Una palabra trajo la otra, vociferante y agresivo el vino de Cos se mezcló con el setinés de mucho cuerpo y cada cual habló sin tener en cuenta al interlocutor, como si no escuchara lo que el otro decía (la algazara en el Foro, a mediodía, no podía ser más confusa).

– ¿Los dioses, los inmortales, no son un ejemplo de mi argumento? ¿Y el propio Zeus que se trocó en un toro blanco para raptar a la bella y seductora Europa que jugaba en la orilla y llevarla a la isla de Creta? ¿O Asclepio, el hijo de Apolo, a quien le han consagrado un famoso santuario en Epidauro? ¿Miente Píndaro, el poeta de Beocia, en sus himnos a los dioses cuando anuncia que Asclepio consintió por dinero curar a un rico moribundo y por eso Zeus lo ató con un rayo? Afirmo que si era el hijo de Apolo no bebió importarle la ganancia, pero, si así fue, entonces no era hijo de Apolo. De lo contrario, la injusticia no se detendría siquiera frente al umbral de los dioses – así habló Platón.

– ¿No es eso contrario a la razón, cuando la razón es el principio y el supremo bien, más importante que la filosofía misma, pues ella es origen de todas las demás virtudes? Y la razón enseña que nadie sin entendimiento, sin equilibrio del alma y sin justicia puede llevar una vida placentera y sin contrariedades, una vida razonable, equilibrada y justa. En consecuencia, la virtud y la justicia crecen junto con la vida placentera y esta no se deja separar de ellas. Me parece mejor dar crédito a la mitología y no a las ciencias naturales, pues la fe siempre te deja albergar un rayo de esperanza en cuanto a ablandar a los dioses mediante la adoración, en tanto las ciencias naturales son inexorables.

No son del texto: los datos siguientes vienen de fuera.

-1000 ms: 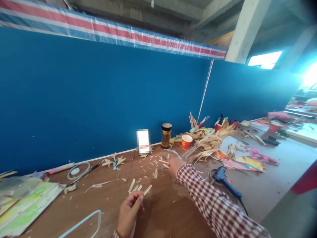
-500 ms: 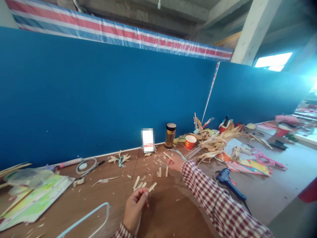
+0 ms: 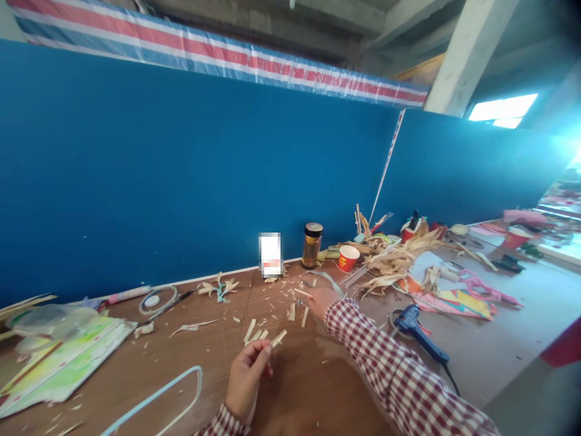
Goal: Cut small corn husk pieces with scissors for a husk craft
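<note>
My left hand (image 3: 249,372) pinches a short pale strip (image 3: 278,338), which looks like cut corn husk, between thumb and forefinger. Farther out, my right hand (image 3: 320,299) is closed on a thin pale strip (image 3: 302,293) that points left from the fingers. More cut strips (image 3: 250,331) lie on the brown table just beyond my left hand. Two others (image 3: 291,312) rest nearer my right hand, among scattered small scraps. A little flower shape of husk (image 3: 219,287) with a blue-green middle stands to the left.
A dark-lidded jar (image 3: 312,245) and a red paper cup (image 3: 348,258) stand by the blue partition. Dried corn husks (image 3: 394,254) are heaped at right, near a blue glue gun (image 3: 420,333) and pink scissors (image 3: 490,289). A bent pale-blue wire (image 3: 154,396) lies front left.
My right hand has shifted slightly left and nearer, still with its pale strip. My left hand stays almost where it was, holding its strip.
</note>
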The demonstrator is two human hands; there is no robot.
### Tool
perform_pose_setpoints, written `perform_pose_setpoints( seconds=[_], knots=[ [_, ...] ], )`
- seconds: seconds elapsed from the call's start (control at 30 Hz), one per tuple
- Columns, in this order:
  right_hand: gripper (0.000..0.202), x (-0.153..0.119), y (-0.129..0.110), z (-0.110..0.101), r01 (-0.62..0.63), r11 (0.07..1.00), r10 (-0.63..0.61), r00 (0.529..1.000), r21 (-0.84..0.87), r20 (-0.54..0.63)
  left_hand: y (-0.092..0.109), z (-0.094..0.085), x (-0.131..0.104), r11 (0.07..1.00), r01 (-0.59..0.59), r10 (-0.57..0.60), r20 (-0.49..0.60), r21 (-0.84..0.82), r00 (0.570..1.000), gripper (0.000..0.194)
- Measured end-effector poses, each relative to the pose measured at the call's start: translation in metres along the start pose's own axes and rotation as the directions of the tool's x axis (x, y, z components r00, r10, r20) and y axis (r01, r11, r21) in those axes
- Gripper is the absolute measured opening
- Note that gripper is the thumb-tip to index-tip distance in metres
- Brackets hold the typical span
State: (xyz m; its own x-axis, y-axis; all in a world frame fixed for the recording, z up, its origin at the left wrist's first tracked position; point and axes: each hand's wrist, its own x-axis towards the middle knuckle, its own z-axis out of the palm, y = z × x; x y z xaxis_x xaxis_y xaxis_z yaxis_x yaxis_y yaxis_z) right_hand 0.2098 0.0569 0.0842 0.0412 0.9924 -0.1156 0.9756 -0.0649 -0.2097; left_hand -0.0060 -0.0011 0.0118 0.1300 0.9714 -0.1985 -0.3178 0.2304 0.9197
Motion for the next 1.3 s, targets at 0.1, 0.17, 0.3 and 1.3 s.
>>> perform_pose_setpoints(
  seconds=[0.1,0.17,0.3,1.3],
  knots=[
    [0.024,-0.016,-0.014,-0.004,0.086,0.996,-0.086,0.996,0.033,-0.007,-0.002,-0.001,0.001,1.0,0.002,-0.002,0.015,-0.014,1.0,0.03],
    [0.034,-0.029,-0.027,-0.004,0.158,0.984,-0.157,0.987,0.084,-0.016,-0.003,-0.001,0.001,0.999,0.003,-0.003,0.006,-0.042,1.0,0.029],
    [0.035,-0.048,-0.049,0.005,0.309,0.905,-0.295,0.951,0.294,-0.093,-0.002,0.0,0.003,0.994,0.011,-0.012,-0.011,-0.106,1.0,0.03],
    [0.029,-0.032,-0.031,0.01,0.146,0.979,-0.12,0.977,0.14,-0.179,0.001,0.0,0.003,0.983,0.072,-0.08,-0.037,-0.171,0.996,0.03]
  ],
)
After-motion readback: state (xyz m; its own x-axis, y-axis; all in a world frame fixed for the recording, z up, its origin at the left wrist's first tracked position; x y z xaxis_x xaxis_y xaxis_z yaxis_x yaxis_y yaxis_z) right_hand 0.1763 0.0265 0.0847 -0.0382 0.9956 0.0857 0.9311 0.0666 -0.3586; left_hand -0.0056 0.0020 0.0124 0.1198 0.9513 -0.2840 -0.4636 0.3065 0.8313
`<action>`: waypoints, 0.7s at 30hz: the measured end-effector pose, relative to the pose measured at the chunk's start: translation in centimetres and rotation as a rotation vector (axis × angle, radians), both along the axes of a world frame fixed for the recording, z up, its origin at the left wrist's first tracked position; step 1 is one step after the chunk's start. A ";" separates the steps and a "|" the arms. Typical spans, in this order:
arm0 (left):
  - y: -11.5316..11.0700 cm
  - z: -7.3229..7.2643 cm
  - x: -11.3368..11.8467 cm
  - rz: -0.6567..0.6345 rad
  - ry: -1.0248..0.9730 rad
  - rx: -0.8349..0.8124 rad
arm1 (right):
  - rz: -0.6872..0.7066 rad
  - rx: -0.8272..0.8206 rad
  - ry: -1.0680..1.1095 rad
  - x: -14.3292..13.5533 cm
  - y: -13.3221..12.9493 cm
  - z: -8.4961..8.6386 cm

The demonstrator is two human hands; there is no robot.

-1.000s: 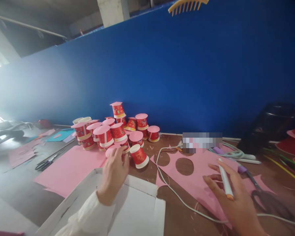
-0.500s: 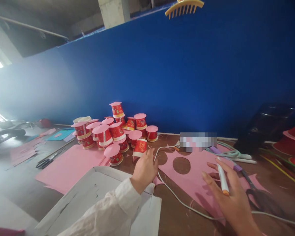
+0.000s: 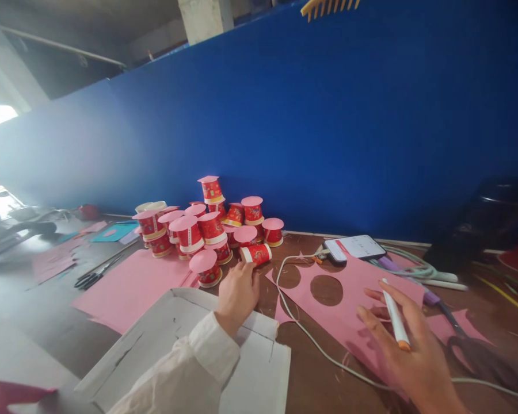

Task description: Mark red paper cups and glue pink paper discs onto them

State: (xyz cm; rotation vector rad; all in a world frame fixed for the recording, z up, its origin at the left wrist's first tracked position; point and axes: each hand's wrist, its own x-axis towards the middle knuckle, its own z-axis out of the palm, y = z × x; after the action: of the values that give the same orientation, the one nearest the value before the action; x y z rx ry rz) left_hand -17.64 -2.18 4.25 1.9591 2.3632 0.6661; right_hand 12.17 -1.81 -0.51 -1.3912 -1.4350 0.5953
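Observation:
My left hand (image 3: 238, 294) has its fingers curled against the base end of a red paper cup (image 3: 257, 254) lying on its side; the fingertips are partly hidden. Beside it stand several upturned red paper cups (image 3: 187, 234), stacked in places, many topped with pink paper discs. Across my right hand (image 3: 414, 345) lies a white marker pen (image 3: 396, 316) with an orange end, held loosely, the fingers partly spread. Below that hand is a pink paper sheet (image 3: 365, 287) with round holes cut out.
A white cable (image 3: 315, 342) loops over the table to a lit phone (image 3: 354, 248). Scissors (image 3: 453, 322) lie at the right, another pair (image 3: 95, 273) at the left near pink sheets (image 3: 129, 290). White cardboard (image 3: 155, 351) lies in front, and a blue partition (image 3: 285, 126) rises behind.
The red cup near my left hand has turned from tilted to lying on its side, its rim now to the right. My left hand has shifted slightly left. The marker stays in my right hand.

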 end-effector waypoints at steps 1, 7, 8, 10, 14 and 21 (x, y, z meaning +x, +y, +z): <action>0.4 0.4 -0.2 0.031 0.004 0.036 | 0.010 0.001 0.009 0.0 0.0 -0.1; 3.3 1.0 -1.9 0.207 -0.324 -0.028 | 0.006 -0.010 -0.012 0.3 0.4 -0.5; 3.5 0.8 -2.2 0.204 -0.394 -0.038 | -0.001 -0.013 -0.020 0.4 0.5 -0.6; 3.8 0.2 -2.6 0.194 -0.502 -0.039 | -0.003 -0.020 -0.027 0.5 0.5 -0.8; 3.3 -0.8 -2.9 0.185 -0.774 -0.083 | 0.008 -0.026 -0.036 0.5 0.6 -0.9; 2.1 -1.4 -3.2 0.205 -1.160 -0.147 | 0.024 -0.034 -0.061 0.1 0.4 -0.5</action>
State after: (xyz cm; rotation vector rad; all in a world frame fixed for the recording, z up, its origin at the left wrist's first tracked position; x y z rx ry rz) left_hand -20.81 -0.12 2.82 0.8185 1.7394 1.1570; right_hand 12.24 -1.38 -1.00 -1.4312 -1.4982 0.6002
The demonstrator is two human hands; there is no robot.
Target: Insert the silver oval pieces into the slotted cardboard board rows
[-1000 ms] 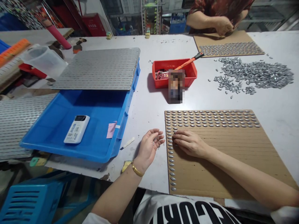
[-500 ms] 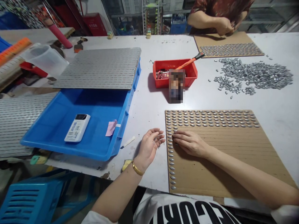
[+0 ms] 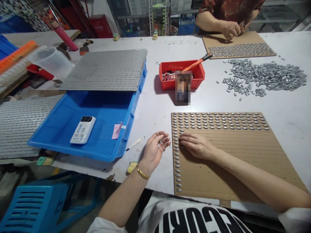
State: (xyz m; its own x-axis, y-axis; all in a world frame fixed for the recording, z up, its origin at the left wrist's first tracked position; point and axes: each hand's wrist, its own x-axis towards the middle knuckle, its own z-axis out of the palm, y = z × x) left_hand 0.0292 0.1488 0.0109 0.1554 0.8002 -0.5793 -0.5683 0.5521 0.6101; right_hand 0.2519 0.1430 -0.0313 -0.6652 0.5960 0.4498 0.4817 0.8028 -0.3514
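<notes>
A brown cardboard sheet [image 3: 233, 165] lies on the white table, with rows of silver oval pieces [image 3: 218, 120] along its far edge and one column down its left edge. My right hand [image 3: 198, 145] rests on the sheet beside that column, fingers together and pointing left; what its fingertips hold is too small to make out. Left of the sheet, my left hand [image 3: 156, 149] is turned palm up with curled fingers, a small silver piece [image 3: 159, 144] lying in it. A gold bracelet circles my left wrist. Loose silver pieces [image 3: 279, 77] lie heaped at the back right.
A blue tray [image 3: 102, 153] holding a white device [image 3: 83, 130] stands left, partly under a grey ribbed sheet [image 3: 104, 69]. A red bin [image 3: 167, 84] with an orange-handled tool sits mid-table. Across the table, a person's hands [image 3: 232, 29] are over another cardboard sheet.
The silver piece in my left palm shows more clearly now. My right hand has barely moved. The view has shifted slightly, and the other person's hand has lowered a little toward their sheet.
</notes>
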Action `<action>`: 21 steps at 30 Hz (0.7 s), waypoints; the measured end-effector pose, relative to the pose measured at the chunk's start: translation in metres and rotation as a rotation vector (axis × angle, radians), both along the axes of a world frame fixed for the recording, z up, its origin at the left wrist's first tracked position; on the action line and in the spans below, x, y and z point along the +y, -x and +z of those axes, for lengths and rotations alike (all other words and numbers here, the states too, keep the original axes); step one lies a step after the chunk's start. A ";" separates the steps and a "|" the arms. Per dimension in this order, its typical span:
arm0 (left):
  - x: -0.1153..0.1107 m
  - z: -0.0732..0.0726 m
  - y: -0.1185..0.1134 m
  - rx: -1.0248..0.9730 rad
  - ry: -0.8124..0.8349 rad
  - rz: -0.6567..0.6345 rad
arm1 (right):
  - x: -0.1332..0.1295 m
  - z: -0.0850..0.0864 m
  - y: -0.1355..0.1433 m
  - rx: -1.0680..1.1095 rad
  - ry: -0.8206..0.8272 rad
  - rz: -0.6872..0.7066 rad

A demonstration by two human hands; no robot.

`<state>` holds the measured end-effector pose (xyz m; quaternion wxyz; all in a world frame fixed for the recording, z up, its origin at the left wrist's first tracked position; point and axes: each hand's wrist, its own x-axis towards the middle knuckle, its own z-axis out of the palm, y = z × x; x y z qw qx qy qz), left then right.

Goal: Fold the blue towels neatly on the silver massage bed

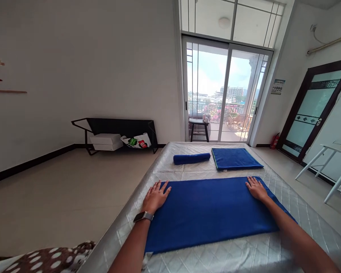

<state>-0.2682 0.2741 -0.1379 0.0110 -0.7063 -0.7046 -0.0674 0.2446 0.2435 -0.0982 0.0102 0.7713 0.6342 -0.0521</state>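
Left hand (155, 197) is lying palm-down at the far left corner of the spread blue cloth (210, 212), fingers straight and slightly parted; it is straddling the left edge, gripping nothing; a watch (143, 216) with a grey band is sitting on that wrist; right hand (256, 189) is resting flat near the far right corner, fingers extended, also open and not pinching any fabric; right forearm is crossing over the cloth's right side.

Spread cloth is lying flat on the silver quilted mattress (224, 261), nearest the person, long side running left to right; a small white tag is showing at its near left corner; beyond it, a rolled blue cloth (191, 158) is lying on the left, and a folded blue cloth (236, 158) is lying just right of the roll, apart from the spread one; brown dotted fabric (51, 259) is showing at lower left; a dark stool (199, 122) is standing by the sliding door (224, 87).
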 end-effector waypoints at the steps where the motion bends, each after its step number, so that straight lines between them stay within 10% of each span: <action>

Si llevas una desgracia con entendimiento, el provecho es mayor que si eres feliz sin entendimiento. Es preferible que una cosa bien preparada fracase a que una mal preparada se logre por pura casualidad – así habló Epicuro.

– La razón nos obliga a admitir que todo sucede por obra del destino. Pero yo llamo fatum, a lo que los griegos heimarmene, el orden y la sucesión de causas, en que cada causa está concatenada con otra y una cosa se origina de sí misma. De ahí que no sucede nada que no debía suceder y del mismo modo no sucederá nada que no esté contenido en la naturaleza con su causa. Por consiguiente, el destino no es lo que dan a luz miles de supersticiones, sino lo que los físicos llaman la causa de las cosas, por la cual aconteció lo pasado y también acontecerá lo por venir – así habló Cicerón.

– "¿No debemos elogiar a Foinix, el preceptor de Aquiles que le recomendó ayudar a los aqueos si le daban regalos, pero dejarlos librados a su ira si no había presentes?"

– "No os maravilléis que los vaticinadores pronostiquen el futuro, pues todo está aquí, sólo está ausente según la época, como en la simiente la fuerza de la futura cosecha". – El placer es el primer bien que nos es congénito, es el principio y el fin de una vida bienaventurada. No el placer de la lujuria y la sensualidad, sino la libertad del cuerpo de dolores y del alma de desasosiego. No son las bacanales ni las fantasías nocturnas, los placeres con efebos y mujeres, los pescados caros ni los manjares exóticos de una mesa opípara los que hacen agradable la vida, sino la razón sobria.

Ciertos signos de nuestro futuro se encuentran en la naturaleza. El habitante de Cos observa con atención la salida de Sirio y luego deduce si el año será saludable o insalubre.